Pull every line from the records that has the word "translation" in it.
(Beginning of Material provided)
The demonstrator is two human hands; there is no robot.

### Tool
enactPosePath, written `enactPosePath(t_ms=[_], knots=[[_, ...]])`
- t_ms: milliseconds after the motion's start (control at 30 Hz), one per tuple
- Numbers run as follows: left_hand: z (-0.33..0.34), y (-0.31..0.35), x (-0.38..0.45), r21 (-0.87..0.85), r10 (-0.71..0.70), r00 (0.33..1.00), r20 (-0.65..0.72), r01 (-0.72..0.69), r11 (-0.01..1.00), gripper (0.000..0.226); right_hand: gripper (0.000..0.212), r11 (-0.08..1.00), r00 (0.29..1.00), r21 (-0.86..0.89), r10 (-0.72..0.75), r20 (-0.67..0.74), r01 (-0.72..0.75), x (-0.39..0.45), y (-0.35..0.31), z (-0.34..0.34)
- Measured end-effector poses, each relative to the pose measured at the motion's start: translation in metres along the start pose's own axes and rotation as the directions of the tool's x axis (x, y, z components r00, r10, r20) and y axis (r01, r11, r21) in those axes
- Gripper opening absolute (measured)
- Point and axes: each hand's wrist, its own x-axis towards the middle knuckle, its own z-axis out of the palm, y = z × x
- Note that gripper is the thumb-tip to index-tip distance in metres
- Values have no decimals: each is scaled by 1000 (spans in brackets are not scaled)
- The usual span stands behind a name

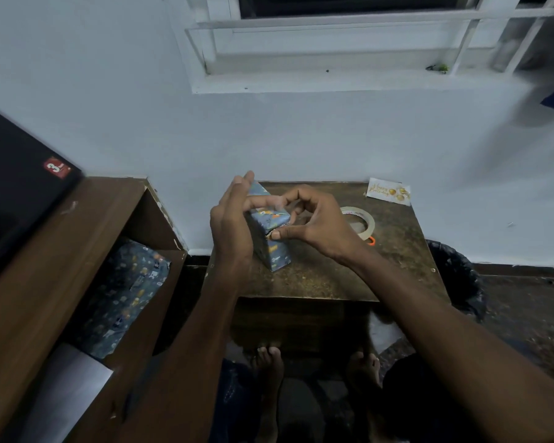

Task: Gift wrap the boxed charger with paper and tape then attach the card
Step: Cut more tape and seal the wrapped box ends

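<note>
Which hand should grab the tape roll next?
Right. The right hand is beside the tape roll, while the left hand steadies the wrapped box on the far side.

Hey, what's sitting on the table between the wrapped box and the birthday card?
In the head view, the tape roll lies on the table between the wrapped box and the birthday card, partly behind the right hand.
</note>
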Motion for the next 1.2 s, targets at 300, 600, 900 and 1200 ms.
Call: enactPosePath(t_ms=[300,600,900,1200], knots=[[4,-8,-6,137,14,1000,25,-17,990,42,34,998,997,39,38,63,-41,-7,-3,-12],[2,-8,-2,167,68,997,-37,-60,984,51,19,941,976,258,207,74,-219,-5,-11,-9],[6,-6,-6,244,118,993,-30,-107,964,47,18,926,970,292,239,42,-240,-6,-10,-4],[7,-11,-3,269,154,986,-66,-131,954,55,12,949,979,244,203,13,-200,-7,-10,0]])
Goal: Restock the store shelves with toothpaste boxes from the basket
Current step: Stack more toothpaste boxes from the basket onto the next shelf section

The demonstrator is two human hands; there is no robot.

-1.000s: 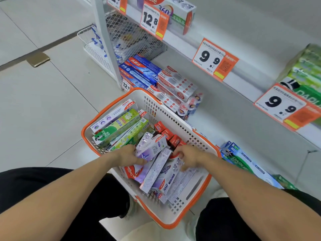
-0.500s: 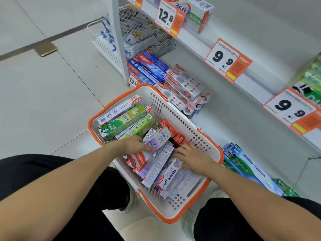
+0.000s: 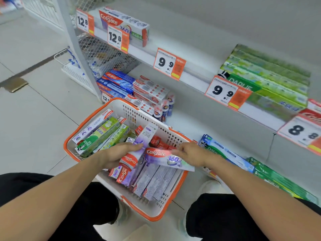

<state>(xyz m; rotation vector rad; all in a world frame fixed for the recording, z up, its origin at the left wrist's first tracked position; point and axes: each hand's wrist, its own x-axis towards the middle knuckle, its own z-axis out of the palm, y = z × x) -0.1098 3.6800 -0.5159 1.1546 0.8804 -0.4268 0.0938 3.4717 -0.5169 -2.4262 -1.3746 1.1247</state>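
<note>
My left hand (image 3: pixel 116 154) grips a purple box (image 3: pixel 139 146); my right hand (image 3: pixel 190 153) pinches a Colgate box (image 3: pixel 166 158) above the basket (image 3: pixel 102 115) centre.

Grey tiled floor (image 3: pixel 34 119) carries white basket with orange rim (image 3: pixel 90 119). Bottom shelf (image 3: pixel 199 119): blue and red-white toothpaste boxes (image 3: pixel 132 87) at left end, Darlie boxes (image 3: pixel 225 152) at front edge. Upper shelf (image 3: pixel 191 49): Colgate box (image 3: pixel 121 23) left, green boxes (image 3: pixel 269 79) right.
</note>
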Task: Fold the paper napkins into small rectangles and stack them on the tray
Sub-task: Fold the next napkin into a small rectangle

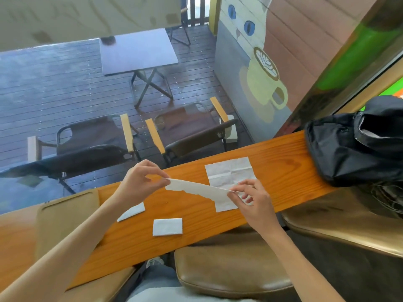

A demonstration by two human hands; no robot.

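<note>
I hold a white paper napkin [196, 188] in the air above the wooden counter [281, 168], folded over into a long strip. My left hand [141, 182] pinches its left end and my right hand [253, 197] pinches its right end. An unfolded, creased napkin [229, 171] lies flat on the counter behind my right hand. Two folded napkins rest on the counter near me: one small rectangle [167, 226] and another [133, 212] partly under my left forearm. A tan tray [63, 216] sits at the counter's left end, its visible surface bare.
A black bag [353, 144] occupies the counter's right end, with cables beside it. Brown padded stool seats [231, 273] are below the counter. Beyond a window lie a deck with two folding chairs [192, 131] and a table [137, 51].
</note>
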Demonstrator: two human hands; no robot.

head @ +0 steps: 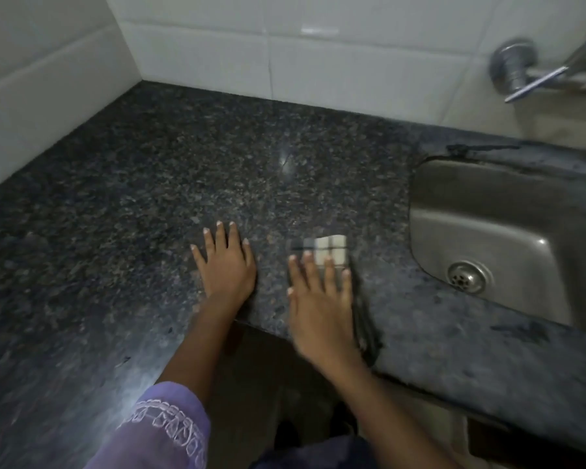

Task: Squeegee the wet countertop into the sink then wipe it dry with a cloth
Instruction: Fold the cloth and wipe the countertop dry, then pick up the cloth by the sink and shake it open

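Observation:
The dark speckled granite countertop (183, 170) fills the view. My left hand (225, 262) lies flat on it near the front edge, fingers spread, holding nothing. My right hand (318, 299) is pressed flat, fingers spread, on a small checked cloth (330, 250), pale with dark lines, that sticks out beyond my fingertips. The hand and cloth are blurred with motion. A dark blurred strip (366, 330) runs along the hand's right side; I cannot tell what it is. The steel sink (487, 228) is set into the counter just to the right of the cloth.
White tiled walls (285, 55) close the counter at the back and left. A metal tap (521, 69) with a lever juts from the wall above the sink. The sink drain (467, 277) sits near its front. The counter's front edge runs under my wrists.

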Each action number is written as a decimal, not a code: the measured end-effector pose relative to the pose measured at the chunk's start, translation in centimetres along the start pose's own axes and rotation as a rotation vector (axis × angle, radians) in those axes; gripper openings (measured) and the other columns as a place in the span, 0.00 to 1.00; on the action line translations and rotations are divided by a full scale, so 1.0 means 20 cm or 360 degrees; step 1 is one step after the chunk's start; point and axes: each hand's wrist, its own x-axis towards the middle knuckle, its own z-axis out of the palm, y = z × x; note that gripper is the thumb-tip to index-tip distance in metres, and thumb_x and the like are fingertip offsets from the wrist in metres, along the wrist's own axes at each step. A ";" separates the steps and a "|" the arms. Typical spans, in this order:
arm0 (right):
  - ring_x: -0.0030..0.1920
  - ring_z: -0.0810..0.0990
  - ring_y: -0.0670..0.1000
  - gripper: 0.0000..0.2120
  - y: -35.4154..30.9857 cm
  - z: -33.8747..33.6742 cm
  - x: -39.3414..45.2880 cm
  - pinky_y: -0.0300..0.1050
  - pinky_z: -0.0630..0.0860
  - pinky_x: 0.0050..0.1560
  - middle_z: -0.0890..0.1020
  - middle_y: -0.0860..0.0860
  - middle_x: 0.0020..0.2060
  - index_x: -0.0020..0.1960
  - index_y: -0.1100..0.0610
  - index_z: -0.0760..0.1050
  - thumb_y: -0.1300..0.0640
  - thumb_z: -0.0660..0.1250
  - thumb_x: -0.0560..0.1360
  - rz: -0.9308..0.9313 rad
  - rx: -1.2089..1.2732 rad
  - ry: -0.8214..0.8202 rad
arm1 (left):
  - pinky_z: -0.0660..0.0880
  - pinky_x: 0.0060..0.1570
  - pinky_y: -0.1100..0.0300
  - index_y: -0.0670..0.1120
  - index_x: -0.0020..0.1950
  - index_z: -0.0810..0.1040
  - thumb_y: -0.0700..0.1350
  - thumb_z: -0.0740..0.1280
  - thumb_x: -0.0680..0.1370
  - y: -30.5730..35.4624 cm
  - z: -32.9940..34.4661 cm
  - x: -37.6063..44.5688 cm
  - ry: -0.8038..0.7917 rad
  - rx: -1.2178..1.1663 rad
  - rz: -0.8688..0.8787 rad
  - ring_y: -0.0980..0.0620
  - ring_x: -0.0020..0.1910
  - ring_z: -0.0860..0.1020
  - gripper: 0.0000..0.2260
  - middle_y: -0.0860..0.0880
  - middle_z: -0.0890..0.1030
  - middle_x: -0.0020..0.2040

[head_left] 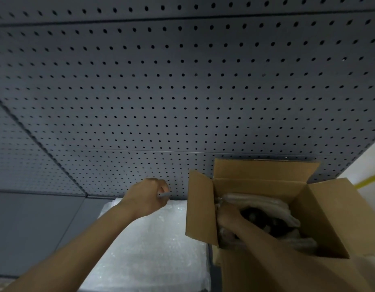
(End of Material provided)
## Solution to this problem
- Measured end-effector poses, each relative to the pose measured at the motion's start: translation in metres along the start pose's own axes and rotation as the directions of the tool's x axis (x, y, z components r00, r10, r20) and y axis (r01, r11, r21) in those axes
Each action number is written as a decimal, not a code: the measured end-effector pose relative to the pose measured at the chunk's start, translation in centimetres along the start pose's own axes and rotation as a rotation vector (axis × angle, radians) in those axes; gripper openings (measured) and the other columns as a place in the span, 0.00 to 1.00; on the action line translations and rotations are divided by a full scale, so 1.0 means 20 cm or 360 degrees; step 1 is one step after the chunk's start; point and axes: each hand's wrist, its own x-axis towards the middle knuckle, its own z-axis out of the palm, y = z × x; note that gripper is the thumb-tip to index-tip distance in metres, and thumb_x and the like are fingertip offsets from the wrist in metres, along the wrist's own axes at each step. A ";" separates the steps and a "|" the arms. Typical spans, in this order:

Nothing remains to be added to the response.